● **ASSIGNED TASK**:
The listing is to be reproduced exactly, excluding its pictures.

::::

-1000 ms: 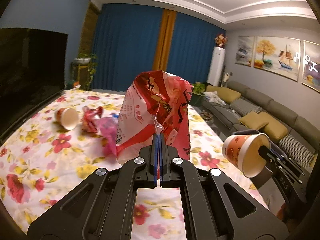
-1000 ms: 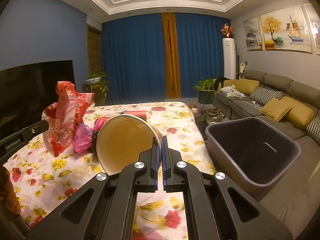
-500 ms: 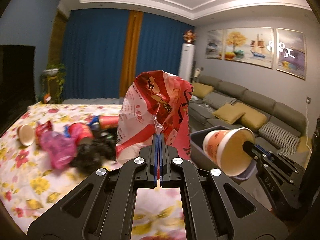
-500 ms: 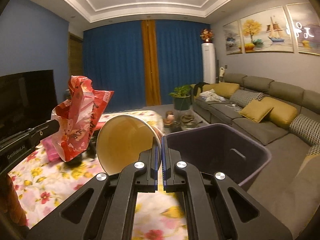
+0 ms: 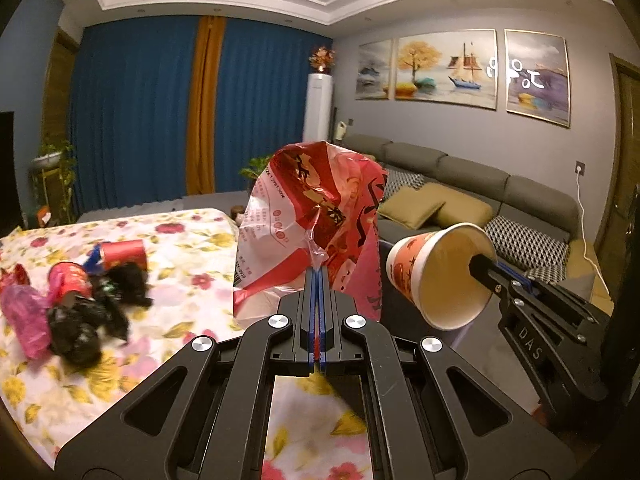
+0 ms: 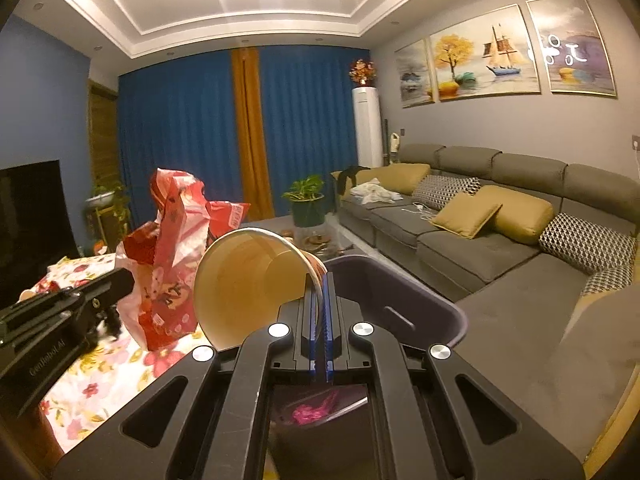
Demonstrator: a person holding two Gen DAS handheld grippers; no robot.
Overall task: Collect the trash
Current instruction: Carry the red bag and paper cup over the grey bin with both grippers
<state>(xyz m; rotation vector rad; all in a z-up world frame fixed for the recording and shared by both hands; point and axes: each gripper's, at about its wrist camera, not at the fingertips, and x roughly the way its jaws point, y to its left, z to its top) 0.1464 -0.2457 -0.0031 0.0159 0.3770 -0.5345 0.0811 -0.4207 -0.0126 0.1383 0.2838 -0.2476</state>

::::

● **ANSWER SPACE**:
-1000 ms: 
-1000 ms: 
-500 ms: 
-500 ms: 
+0 ms: 
+0 ms: 
Demonstrator: a person holding two Gen DAS handheld grippers; no robot.
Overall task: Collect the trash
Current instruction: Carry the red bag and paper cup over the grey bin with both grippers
<state>(xyz m; rotation vector rad; all in a z-up world frame fixed for the recording and shared by both hands; point and axes: each gripper's, at about its wrist camera, not at the fingertips, and x roughly the way its jaws point, y to its left, z to its top) 0.1464 -0.2457 -0.0031 0.0159 0.3770 -0.5345 0.0811 -0.4207 -0.0126 0.1383 0.2838 -0.2476</state>

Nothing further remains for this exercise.